Articles 83-150 of the new constitution increased the Presidential powers in the executive, legislature and judiciary. The executive role of the Syrian President presumes his control over all three branches, bestowing the President with unchecked powers through at least 21 articles. Some of the extraordinary powers bestowed by the 2012 Constitution that elevates the Presidential role include:

- Article 97 bestows the President with the authority to appoint and dismiss the Prime Minister, Council of Ministers and their deputies.
- "President of the Republic formulates general policies of the state and oversees implementation." (Article 98)
- Article 100 grants veto powers to the President to accept or reject laws passed by the legislature known as the People's Assembly.
- Article 101 charges President with the power to "pass decrees, decisions and orders". Article 113 also stipulates that the President has powers to bypass the People's Assembly to pass laws.
- Article 103 entrusts the President with the power to declare or repeal a "state of emergency" during a session with his Council of Ministers.
- Article 105 designates the President as "Commander in Chief of the army and armed forces" who enjoys its "absolute authority" and directly oversees "all the decisions necessary to exercise this authority." These include "decisions regarding military power, declaring war and concluding peace agreements." (article 102)
- "President of the Republic appoints civilian and military employees and ends their services." (Article 106)
- "The President of the Republic concludes international treaties and agreements and revokes them." (Article 107)
- Article 111 entitles the President to "dissolve the People's Assembly" as per his orders.
- Article 112 enables the President to propose legislation to the parliament.
- Article 113 charges the President with the role of legislative authority if the parliament is not in session and also during the parliamentary sessions "if absolute necessity requires".
- Article 114 allows the President to take quick, extraordinary measures if he determines the country to be in "grave danger"
- President can establish "special bodies, councils and committees" which operate independently of the constitutional structures (Article 115)
- "The President of the Council of Ministers, his deputies and ministers are responsible before the president." (Article 121)
- Article 124 empowers the President to refer the Prime Minister and his Council of Ministers to a court of law for civil or criminal offenses.
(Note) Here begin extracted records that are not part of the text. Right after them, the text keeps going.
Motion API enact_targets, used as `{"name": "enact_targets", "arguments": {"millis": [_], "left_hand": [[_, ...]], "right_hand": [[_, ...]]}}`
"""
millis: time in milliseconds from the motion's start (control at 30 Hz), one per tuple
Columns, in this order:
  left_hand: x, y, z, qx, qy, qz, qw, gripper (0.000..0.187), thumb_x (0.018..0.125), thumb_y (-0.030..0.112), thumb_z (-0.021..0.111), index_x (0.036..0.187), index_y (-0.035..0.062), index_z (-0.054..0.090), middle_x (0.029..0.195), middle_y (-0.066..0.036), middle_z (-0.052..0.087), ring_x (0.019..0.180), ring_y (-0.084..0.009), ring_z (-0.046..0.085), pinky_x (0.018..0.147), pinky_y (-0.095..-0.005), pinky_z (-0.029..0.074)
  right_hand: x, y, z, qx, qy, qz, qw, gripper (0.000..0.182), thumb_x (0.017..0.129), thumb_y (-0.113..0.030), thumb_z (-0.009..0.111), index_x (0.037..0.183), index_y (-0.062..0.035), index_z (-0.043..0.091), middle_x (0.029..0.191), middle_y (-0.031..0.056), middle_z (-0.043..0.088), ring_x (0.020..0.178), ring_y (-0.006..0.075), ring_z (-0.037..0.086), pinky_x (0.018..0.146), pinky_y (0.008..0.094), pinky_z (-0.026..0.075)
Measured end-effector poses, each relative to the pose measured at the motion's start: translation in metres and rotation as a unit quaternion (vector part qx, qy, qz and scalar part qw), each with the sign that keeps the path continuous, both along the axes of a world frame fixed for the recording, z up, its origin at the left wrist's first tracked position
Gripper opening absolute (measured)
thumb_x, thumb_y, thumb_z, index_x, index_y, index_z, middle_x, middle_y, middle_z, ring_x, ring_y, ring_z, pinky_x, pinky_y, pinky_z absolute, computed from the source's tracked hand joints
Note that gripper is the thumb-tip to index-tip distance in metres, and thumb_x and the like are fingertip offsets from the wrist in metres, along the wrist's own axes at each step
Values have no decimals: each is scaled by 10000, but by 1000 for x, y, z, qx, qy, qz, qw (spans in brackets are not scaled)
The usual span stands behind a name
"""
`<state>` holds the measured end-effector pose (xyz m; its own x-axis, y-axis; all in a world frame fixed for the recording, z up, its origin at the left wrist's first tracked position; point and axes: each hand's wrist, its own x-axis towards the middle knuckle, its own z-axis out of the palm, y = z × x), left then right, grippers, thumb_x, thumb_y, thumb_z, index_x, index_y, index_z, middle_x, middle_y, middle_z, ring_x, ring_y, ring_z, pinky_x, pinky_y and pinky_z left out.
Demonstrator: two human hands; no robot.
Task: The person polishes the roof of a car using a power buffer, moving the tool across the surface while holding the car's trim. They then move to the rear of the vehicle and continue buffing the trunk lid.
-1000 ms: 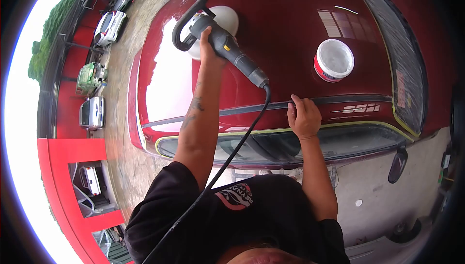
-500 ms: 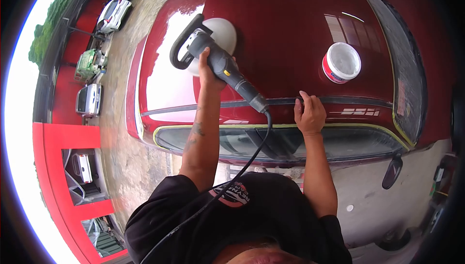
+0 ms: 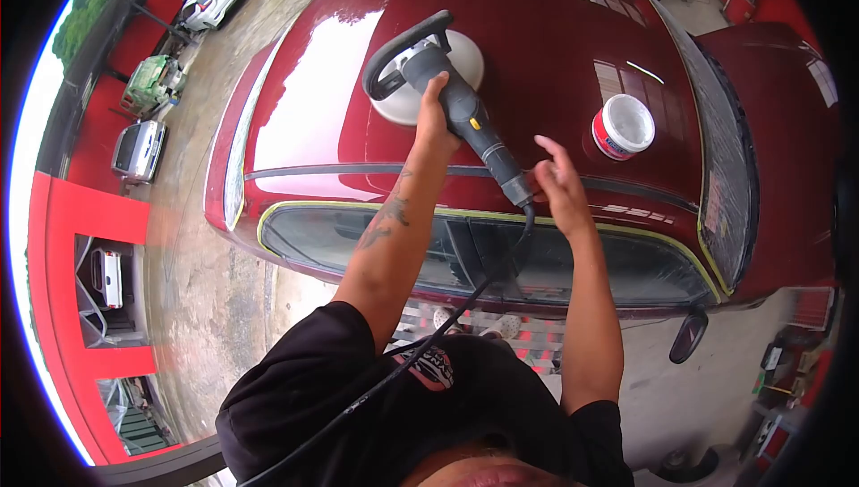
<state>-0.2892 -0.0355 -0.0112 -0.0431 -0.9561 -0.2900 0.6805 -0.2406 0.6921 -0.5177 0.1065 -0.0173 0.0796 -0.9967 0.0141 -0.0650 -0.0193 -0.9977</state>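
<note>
A black power polisher (image 3: pixel 465 111) with a white round pad (image 3: pixel 466 61) rests on the glossy dark red car roof (image 3: pixel 519 49). My left hand (image 3: pixel 436 120) is wrapped round the polisher's body, just behind its looped front handle. Beside the rear end of the polisher, near its cord, my right hand (image 3: pixel 560 185) has its fingers apart and holds nothing. A white tub with a red label (image 3: pixel 624 127) stands on the roof to the right of that hand, with pale contents inside.
Side windows (image 3: pixel 573 259) edged with yellow tape lie below the roof, and a side mirror (image 3: pixel 688 337) juts out at the right. The power cord (image 3: pixel 420 344) runs across my shirt. Parked vehicles (image 3: pixel 215 0) stand at the far left.
The polisher and my left hand have shifted right in view. My right hand has come close to the polisher's rear end, its fingers more spread. The view of the car has also shifted.
</note>
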Motion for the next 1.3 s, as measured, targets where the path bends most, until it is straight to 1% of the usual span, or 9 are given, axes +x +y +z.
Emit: {"name": "enact_targets", "arguments": {"millis": [33, 100, 167, 467, 533, 600, 667, 800, 1300], "left_hand": [[6, 2, -2, 3, 1, 4, 1000, 495, 893, 434, 698, 1124, 19, 557, 850, -161, 640, 771, -341, 685, 723, -504, 596], [17, 3, -4, 7, 1, 11, 1000, 487, 892, 432, 700, 1117, 23, 563, 852, -159, 643, 768, -341, 683, 723, -503, 593], [23, 8, -2, 7, -1, 25, 1000, 439, 907, 413, 702, 1111, 44, 581, 868, -129, 647, 763, -304, 677, 719, -468, 585], [90, 43, 4, 36, -131, 85, 987, 588, 1001, 526, 660, 1231, -15, 648, 986, -79, 719, 801, -199, 663, 689, -389, 536], [147, 60, -49, -33, -417, 106, 902, 568, 1062, 500, 571, 1086, -50, 710, 826, -59, 708, 734, -193, 627, 656, -375, 492], [159, 90, -71, -106, -617, 217, 749, 543, 1099, 446, 513, 899, -25, 694, 710, -152, 663, 641, -238, 593, 627, -398, 461], [180, 100, -97, -153, -697, 186, 676, 391, 1079, 315, 533, 809, 39, 592, 769, -143, 613, 780, -363, 590, 740, -475, 420], [185, 102, -111, -226, -799, 165, 532, 245, 987, 242, 621, 819, 72, 566, 814, -102, 566, 868, -343, 562, 775, -484, 396], [181, 106, -102, -252, -790, 177, 530, 210, 1000, 258, 604, 873, 92, 581, 822, -89, 575, 824, -330, 547, 761, -459, 394]], "right_hand": [[16, 6, 21, 14, -3, 60, 998, 736, 978, -468, 714, 1546, -76, 457, 1029, 208, 698, 933, 323, 704, 868, 382, 522], [48, 1, 43, -80, 219, 51, 971, 894, 918, -487, 774, 1607, -93, 363, 1082, 274, 705, 1047, 416, 713, 933, 457, 529], [77, -9, 55, 7, 310, 105, 945, 972, 899, -394, 792, 1659, -135, 244, 1069, 317, 714, 1061, 499, 697, 891, 546, 558], [142, -24, 53, -3, 341, 106, 934, 998, 878, -159, 733, 1683, -265, 154, 1006, 319, 721, 988, 516, 698, 893, 565, 563], [157, -26, 50, -34, 346, 113, 931, 996, 878, -164, 728, 1684, -270, 151, 1062, 309, 723, 1010, 516, 693, 926, 568, 561], [175, -31, 54, -35, 354, 130, 925, 986, 880, -177, 719, 1683, -273, 154, 1152, 293, 717, 1043, 519, 685, 982, 575, 547], [199, -38, 49, -40, 358, 145, 922, 990, 879, -186, 721, 1684, -269, 152, 1103, 287, 729, 1024, 517, 691, 974, 579, 549], [236, -55, 40, -45, 374, 161, 912, 1015, 874, -199, 730, 1687, -272, 125, 1019, 337, 716, 976, 532, 701, 897, 597, 581], [172, -172, 52, -1, 408, -41, 912, 967, 883, -198, 673, 1685, -236, 134, 1182, 312, 707, 1089, 487, 701, 984, 540, 568]]}}
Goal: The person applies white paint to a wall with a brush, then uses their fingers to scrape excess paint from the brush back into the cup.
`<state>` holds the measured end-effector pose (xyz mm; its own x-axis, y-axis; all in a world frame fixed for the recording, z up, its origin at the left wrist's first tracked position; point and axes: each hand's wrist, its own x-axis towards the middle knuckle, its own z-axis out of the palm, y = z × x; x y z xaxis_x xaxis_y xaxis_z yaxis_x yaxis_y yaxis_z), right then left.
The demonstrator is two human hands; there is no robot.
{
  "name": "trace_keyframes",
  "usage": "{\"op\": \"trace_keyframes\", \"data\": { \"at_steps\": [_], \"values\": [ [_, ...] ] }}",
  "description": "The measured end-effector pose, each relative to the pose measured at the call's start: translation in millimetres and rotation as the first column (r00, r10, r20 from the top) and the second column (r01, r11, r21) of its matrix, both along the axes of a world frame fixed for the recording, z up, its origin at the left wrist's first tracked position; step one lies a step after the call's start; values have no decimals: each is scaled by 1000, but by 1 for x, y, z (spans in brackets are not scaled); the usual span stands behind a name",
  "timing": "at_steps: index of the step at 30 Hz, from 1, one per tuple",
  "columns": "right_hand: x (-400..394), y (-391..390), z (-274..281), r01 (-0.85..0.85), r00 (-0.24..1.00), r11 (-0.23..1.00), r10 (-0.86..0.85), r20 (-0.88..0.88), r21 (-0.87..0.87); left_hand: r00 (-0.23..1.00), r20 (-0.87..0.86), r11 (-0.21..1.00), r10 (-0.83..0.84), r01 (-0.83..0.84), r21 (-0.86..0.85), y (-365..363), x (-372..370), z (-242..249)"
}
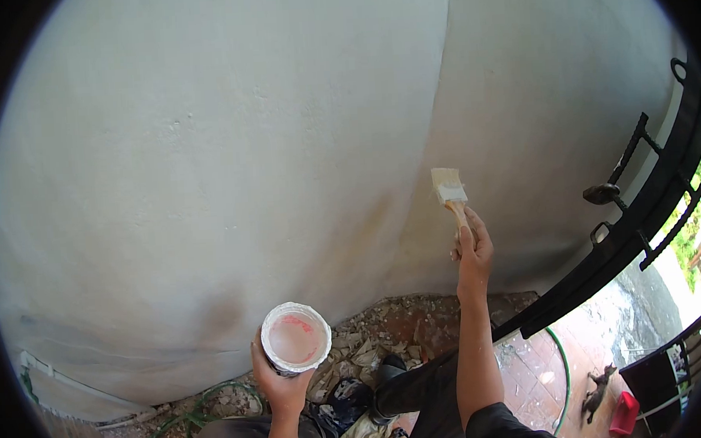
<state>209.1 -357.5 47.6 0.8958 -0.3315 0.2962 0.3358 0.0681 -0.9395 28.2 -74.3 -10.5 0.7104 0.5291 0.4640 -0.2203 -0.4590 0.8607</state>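
My right hand (474,244) is closed round the wooden handle of a paintbrush (449,185), its pale bristles pointing up and away from me. The bristles overlap the whitish wall (307,142) close to its corner. Lower and to the left, my left hand (282,387) grips a round paint tub (296,338) from below and the side. White paint coats the tub's rim, and pinkish-white paint with red streaks shows inside. The far side of the tub hides part of my left fingers.
Rubble and crumpled sheeting (365,345) lie along the wall's foot. A green hose (566,366) crosses the tiled floor (533,380). Black metal gate bars (643,211) curve along the right. A red dustpan-like object (625,413) and a dark animal (597,388) are at lower right.
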Motion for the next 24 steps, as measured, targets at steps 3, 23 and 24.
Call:
{"op": "trace_keyframes", "data": {
  "at_steps": [3, 23, 24],
  "values": [
    [0, -2, 6, 187, 980, 961, -167, 108, -203, 999, 32, 1000, 11, -11, -4, -2, -1, 6],
    [125, -24, 309, 495, 858, 405, -89, 505, -769, 984, 176, 974, -36, 74, -216, -3, -7, 23],
    [125, -24, 298, 490, 860, 408, -82, 504, -770, 984, 174, 974, -29, 67, -216, -6, -8, 24]
  ]
}}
An indictment results in their suspension, and may also be accompanied by dismissal if the President decides so.
- "Supreme Judicial Council is headed by the President of the Republic." (Article 133)
- Article 141 sub-ordinates the Supreme Constitutional Court to the President.

== Criticism ==

The 2012 Constitution remained unrecognized by almost all bodies of the Syrian opposition, which boycotted the referendum. The constitution was drafted by Ba'athist loyalists and was part of Assad regime's attempts to monopolise its power and suppress the 2011-12 Syrian protests. International experts have assessed that the constitution has no "checks and balances", making it unfeasible for a political transition. Syrian opposition activists have demanded the repeal of at least 21 clauses in the Constitution which bestows unrestrained powers on the President, banishment of emergency courts and the withdrawal of more than 20 emergency edicts as the precondition to start a meaningful transition process. Popular Front for Change and Liberation, the sole opposition front that had initially participated in the Syrian People's Assembly, withdrew its recognition in 2016 after Bashar al-Assad's scuttling of the Geneva negotiations.